Di sektor konsumer non siklikal, Liza merekomendasikan saham JPFA, ICBP, dan SSMS dengan target harga masing-masing Rp 2.330, Rp 11.450, dan Rp 2.400. Di sektor energi, ada AKRA yang menarik untuk dilirik dengan target harga Rp 1.630. Untuk sektor infrastruktur, HGII, IPCC, dan PGEO bisa menjadi pilihan dengan target harga masing-masing Rp 210, Rp 1.330, dan Rp 1.800. Sementara di sektor keuangan, BBRI dan BMRI dijagokan Liza dengan target harga Rp 4.720 dan Rp 6.300.

Sementara itu, dari sektor barang baku dasar, ANTM direkomendasikan oleh Liza dengan target harga Rp 4.000, konsumer siklikal ada HRTA di Rp 1.100, dan CYBR untuk sektor teknologi dengan target Rp 1.450 per saham.

Untuk investasi jangka panjang, Hans mengunggulkan saham-saham blue chips seperti BBCA, ASII, dan BBRI. “Lakukan akumulasi beli kalau terjadi koreksi di saham atau pasar saham,” sarannya.

BBRI Chart by TradingView

Adapun rekomendasi Harry jatuh pada BBCA, TLKM, ICBP, AMRT, dan JPFA dengan target harga masing-masing di Rp 9.600, Rp 3.900, Rp 12.800, Rp 3.000, dan Rp 2.000. “Kami menilai emiten ini defensif, memiliki fundamental kuat, dan berpotensi memberi kontribusi pada pergerakan IHSG di tengah volatilitas saham laggard,” tutupnya.

Ringkasan

IHSG diprediksi akan menguat di akhir tahun didorong oleh sentimen window dressing dan rilis kinerja keuangan kuartalan emiten. Meskipun investor asing masih melakukan penjualan bersih, harapan akan penguatan kembali terbuka lebar, terutama pada saham-saham blue chips yang berpotensi mencatatkan kinerja mengesankan. Sektor perbankan besar seperti BBCA dan BBNI, serta sektor konsumer seperti ICBP dan MYOR, diprediksi akan mencatatkan laba yang lebih baik.
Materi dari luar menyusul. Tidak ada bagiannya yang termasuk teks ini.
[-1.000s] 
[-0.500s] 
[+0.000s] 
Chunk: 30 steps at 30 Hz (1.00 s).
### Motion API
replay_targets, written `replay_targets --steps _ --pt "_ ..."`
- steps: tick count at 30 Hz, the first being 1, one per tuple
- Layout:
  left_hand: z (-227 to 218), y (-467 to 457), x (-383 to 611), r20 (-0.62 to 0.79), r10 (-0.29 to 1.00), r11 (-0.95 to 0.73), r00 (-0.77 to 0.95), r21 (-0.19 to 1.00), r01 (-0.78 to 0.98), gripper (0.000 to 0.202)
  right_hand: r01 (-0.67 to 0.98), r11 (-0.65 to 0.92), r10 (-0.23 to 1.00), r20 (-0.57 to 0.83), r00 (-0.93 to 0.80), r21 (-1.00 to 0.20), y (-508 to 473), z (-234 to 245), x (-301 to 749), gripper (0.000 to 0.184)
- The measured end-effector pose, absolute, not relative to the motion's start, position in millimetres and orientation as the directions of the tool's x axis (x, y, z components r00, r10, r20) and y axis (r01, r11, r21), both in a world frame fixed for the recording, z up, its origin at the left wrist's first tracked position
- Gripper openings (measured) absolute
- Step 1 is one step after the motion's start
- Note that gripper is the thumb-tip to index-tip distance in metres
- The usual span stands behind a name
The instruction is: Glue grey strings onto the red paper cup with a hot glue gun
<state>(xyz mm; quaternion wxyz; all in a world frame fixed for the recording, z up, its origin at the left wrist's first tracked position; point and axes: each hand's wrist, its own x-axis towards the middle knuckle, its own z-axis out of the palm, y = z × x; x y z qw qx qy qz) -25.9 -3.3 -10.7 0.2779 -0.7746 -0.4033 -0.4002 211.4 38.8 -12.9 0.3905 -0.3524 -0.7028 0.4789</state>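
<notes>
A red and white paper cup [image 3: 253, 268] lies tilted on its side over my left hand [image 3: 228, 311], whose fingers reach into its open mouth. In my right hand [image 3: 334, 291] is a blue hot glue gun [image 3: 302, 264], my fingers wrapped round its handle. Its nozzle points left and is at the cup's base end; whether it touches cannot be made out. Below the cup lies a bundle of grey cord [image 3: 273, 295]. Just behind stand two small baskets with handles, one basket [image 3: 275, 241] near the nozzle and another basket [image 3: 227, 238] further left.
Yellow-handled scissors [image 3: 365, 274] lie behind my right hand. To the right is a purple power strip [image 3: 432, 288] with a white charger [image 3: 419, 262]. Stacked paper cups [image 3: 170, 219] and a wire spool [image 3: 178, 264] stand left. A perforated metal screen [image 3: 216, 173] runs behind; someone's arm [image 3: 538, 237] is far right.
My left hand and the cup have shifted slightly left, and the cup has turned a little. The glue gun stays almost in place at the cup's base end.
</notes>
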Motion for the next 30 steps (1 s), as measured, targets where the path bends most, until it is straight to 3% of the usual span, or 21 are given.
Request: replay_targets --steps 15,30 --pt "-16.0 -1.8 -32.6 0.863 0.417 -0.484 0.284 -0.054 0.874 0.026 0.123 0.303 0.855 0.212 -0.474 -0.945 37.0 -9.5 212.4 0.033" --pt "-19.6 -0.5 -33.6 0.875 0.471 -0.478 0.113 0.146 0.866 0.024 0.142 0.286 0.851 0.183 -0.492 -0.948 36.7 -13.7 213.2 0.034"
Beberapa saham direkomendasikan oleh analis dari berbagai sekuritas, meliputi sektor konsumer non siklikal (JPFA, ICBP, SSMS), energi (AKRA), infrastruktur (HGII, IPCC, PGEO), keuangan (BBRI, BMRI), barang baku dasar (ANTM), konsumer siklikal (HRTA), dan teknologi (CYBR). Untuk investasi jangka panjang, BBCA, ASII, dan BBRI juga menjadi pilihan menarik, dengan strategi akumulasi beli saat terjadi koreksi.